NGO points out insufficient protection of indigenous people in Brazil

Reuters and Sputnik

The newspaper La Jornada
Tuesday, July 23, 2024, p. 28

Brasilia. The protection of indigenous communities in Brazil from the violence of land grabbers and ranchers was insufficient in 2023, when more than 200 indigenous people were killed, representing an increase of 15.5 percent compared to 2022, said the Indigenous Missionary Council (Cimi).

In his report Violence against indigenous peoplesthe Cimi specified that in 2023 they were perpetrated 208 murders, an increase of 15.5 percent over 2022.

This is the worst figure in four years, and it goes against the trend of decreasing homicides in Brazil; according to the Brazilian Public Security Forum, murders in the country fell by 3.4 percent in 2023.

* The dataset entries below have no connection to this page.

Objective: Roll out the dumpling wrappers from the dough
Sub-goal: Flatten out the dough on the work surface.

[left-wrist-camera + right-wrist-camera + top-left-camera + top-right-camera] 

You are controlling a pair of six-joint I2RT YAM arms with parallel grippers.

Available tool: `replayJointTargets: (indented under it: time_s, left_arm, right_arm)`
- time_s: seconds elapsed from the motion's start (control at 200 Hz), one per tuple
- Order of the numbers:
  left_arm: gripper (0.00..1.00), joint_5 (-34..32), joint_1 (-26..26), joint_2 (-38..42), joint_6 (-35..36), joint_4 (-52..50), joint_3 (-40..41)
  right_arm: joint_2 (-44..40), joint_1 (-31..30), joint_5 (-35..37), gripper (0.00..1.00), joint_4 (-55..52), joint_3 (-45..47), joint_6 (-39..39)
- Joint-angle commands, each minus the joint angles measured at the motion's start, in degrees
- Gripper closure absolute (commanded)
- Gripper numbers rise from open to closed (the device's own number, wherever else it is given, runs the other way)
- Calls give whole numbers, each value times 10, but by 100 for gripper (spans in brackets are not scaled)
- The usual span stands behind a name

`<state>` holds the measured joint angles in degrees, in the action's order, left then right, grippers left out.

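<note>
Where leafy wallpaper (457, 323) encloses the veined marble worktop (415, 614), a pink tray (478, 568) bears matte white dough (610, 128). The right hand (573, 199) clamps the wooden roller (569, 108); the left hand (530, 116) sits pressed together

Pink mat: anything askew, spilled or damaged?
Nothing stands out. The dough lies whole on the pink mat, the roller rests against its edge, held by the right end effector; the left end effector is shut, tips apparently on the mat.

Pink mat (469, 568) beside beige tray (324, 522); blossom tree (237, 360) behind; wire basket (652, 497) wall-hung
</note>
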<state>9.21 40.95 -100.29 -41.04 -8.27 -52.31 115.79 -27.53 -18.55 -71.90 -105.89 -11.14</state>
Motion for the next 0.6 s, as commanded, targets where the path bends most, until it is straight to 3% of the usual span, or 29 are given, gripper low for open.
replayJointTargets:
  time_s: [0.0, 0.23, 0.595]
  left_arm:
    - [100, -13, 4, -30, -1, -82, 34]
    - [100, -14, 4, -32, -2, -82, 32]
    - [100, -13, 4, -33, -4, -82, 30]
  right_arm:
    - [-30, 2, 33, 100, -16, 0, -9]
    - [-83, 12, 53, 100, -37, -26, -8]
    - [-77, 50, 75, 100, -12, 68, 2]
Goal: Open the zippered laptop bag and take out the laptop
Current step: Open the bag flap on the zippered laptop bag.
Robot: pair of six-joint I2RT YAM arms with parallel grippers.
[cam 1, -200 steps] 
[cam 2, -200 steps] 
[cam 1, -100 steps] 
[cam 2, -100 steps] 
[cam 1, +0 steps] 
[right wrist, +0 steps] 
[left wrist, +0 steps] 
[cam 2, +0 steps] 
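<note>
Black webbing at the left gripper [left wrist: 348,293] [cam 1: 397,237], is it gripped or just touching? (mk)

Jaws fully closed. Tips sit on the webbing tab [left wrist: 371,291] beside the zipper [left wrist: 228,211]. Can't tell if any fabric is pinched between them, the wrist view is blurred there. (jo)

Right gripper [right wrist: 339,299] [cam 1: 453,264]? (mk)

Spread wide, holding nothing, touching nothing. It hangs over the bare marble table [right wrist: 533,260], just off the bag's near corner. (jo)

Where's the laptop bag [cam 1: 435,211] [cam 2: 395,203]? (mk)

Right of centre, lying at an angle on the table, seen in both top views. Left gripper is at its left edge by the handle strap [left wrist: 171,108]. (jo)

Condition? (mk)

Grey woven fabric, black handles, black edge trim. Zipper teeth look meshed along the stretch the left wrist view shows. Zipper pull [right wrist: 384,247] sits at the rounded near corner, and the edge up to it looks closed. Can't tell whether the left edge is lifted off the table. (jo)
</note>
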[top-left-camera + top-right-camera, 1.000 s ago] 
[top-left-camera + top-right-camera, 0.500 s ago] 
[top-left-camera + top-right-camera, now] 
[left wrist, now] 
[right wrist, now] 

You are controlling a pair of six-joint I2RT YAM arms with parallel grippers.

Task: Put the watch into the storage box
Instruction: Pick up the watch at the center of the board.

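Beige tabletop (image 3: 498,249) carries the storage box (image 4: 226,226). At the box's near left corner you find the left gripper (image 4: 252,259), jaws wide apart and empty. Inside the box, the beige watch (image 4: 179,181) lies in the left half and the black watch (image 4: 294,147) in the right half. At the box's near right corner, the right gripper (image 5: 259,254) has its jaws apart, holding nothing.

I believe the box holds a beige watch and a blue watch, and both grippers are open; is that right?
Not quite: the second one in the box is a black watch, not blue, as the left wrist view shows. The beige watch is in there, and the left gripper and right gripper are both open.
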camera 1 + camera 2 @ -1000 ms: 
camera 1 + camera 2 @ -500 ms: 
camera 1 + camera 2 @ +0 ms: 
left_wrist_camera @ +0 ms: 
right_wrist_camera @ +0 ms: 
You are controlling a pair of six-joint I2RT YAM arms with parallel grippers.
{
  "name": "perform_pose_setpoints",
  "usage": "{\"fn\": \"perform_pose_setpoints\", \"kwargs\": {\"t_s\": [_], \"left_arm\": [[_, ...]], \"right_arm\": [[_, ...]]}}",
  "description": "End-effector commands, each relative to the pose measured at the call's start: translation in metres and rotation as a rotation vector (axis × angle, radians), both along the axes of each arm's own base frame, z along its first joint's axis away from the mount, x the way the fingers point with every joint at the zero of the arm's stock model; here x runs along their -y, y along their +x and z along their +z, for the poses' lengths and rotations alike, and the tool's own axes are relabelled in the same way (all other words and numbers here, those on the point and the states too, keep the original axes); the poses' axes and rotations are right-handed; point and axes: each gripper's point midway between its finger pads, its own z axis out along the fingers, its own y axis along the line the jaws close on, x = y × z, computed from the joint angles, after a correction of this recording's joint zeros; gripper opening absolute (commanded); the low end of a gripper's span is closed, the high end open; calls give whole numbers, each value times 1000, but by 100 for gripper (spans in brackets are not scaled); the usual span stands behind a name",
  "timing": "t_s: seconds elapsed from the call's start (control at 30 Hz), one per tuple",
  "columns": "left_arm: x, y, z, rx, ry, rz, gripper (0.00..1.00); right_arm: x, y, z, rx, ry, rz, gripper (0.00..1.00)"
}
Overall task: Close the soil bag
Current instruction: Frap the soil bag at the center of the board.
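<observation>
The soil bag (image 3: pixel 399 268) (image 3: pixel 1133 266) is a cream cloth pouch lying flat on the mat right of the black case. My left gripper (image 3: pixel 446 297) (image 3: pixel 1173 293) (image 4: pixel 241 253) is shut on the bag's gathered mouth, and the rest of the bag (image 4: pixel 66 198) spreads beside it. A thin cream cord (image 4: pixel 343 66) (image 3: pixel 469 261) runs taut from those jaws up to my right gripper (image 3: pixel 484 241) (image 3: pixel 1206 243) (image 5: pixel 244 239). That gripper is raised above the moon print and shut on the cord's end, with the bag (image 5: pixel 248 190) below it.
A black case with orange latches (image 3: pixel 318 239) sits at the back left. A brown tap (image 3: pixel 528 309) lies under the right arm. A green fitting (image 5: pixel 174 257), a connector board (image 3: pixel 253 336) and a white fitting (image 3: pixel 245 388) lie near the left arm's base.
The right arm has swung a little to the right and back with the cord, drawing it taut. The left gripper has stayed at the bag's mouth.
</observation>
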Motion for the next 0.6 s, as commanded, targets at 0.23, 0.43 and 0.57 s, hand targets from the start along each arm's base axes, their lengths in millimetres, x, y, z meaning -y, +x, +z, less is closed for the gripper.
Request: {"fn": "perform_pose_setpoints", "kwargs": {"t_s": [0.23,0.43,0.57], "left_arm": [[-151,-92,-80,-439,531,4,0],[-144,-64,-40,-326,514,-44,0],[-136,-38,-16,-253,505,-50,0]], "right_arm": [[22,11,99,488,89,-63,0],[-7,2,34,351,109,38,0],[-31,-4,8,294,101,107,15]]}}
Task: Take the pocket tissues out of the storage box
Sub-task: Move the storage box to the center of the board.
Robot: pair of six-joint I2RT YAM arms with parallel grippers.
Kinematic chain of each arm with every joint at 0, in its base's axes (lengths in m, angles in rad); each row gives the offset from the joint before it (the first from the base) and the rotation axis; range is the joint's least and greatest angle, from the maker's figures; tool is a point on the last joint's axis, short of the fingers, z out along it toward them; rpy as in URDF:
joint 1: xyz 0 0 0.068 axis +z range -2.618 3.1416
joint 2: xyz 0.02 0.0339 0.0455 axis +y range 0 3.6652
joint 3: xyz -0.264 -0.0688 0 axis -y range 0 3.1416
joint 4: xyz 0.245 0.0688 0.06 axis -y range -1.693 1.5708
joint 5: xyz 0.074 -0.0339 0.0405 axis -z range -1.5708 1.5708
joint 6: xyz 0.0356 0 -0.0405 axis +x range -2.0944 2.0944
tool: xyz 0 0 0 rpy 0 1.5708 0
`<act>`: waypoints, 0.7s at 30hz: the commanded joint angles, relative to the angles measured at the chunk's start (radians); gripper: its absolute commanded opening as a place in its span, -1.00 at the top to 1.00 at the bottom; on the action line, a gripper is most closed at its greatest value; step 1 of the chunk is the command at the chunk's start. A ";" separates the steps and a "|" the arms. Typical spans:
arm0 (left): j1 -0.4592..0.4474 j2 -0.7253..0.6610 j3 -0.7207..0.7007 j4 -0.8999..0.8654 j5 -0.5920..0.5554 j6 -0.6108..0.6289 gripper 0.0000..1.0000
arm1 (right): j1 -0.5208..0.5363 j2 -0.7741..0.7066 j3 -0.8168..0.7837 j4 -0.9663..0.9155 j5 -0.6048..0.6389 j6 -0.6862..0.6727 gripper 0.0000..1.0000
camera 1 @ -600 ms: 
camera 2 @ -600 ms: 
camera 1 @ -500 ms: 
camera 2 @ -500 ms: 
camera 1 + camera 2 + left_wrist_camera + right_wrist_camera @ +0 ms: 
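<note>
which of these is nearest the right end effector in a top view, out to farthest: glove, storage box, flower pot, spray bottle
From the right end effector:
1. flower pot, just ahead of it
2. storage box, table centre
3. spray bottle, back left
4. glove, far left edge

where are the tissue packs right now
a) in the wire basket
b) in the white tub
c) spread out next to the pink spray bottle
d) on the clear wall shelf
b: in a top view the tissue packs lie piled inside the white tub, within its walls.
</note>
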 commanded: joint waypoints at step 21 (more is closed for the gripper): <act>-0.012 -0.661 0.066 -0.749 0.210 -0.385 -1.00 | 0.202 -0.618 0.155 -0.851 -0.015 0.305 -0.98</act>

CIMI, an organisation of the Brazilian Episcopal Conference, details other forms of violence, such as the 670 indigenous children between the ages of zero and four who died from preventable causes or the 180 who committed suicide, many of them due to territorial conflicts.

It recorded 1,276 cases of hostility, distributed between delays in land regularization (850), conflicts (150) and invasions, illegal exploitation of natural resources and various damages to property (276).

The data correspond to the first year of the government of Luiz Inácio Lula da Silva, who, despite having partially reversed the policies of his predecessor, the far-right Jair Bolsonaro (2019-2022), for the authors of the report has not lived up to expectations.

He points out that, in Lula’s first year, only eight indigenous lands were demarcated, and although he acknowledges that the government made efforts to expel the garimpeiros (illegal gold seekers) from Yanomami land, that action The government fell into inertia without the garimpo being dismantled. The delay and the absence of a clear signal from the federal government in defense of indigenous territories had a direct influence on the high number of conflicts recorded, many of them with intimidation, threats and attacks against indigenous communities.the report says.

The conservative-leaning Congress also passed a bill limiting indigenous land claims, even though rights to their ancestral lands are enshrined in the Constitution.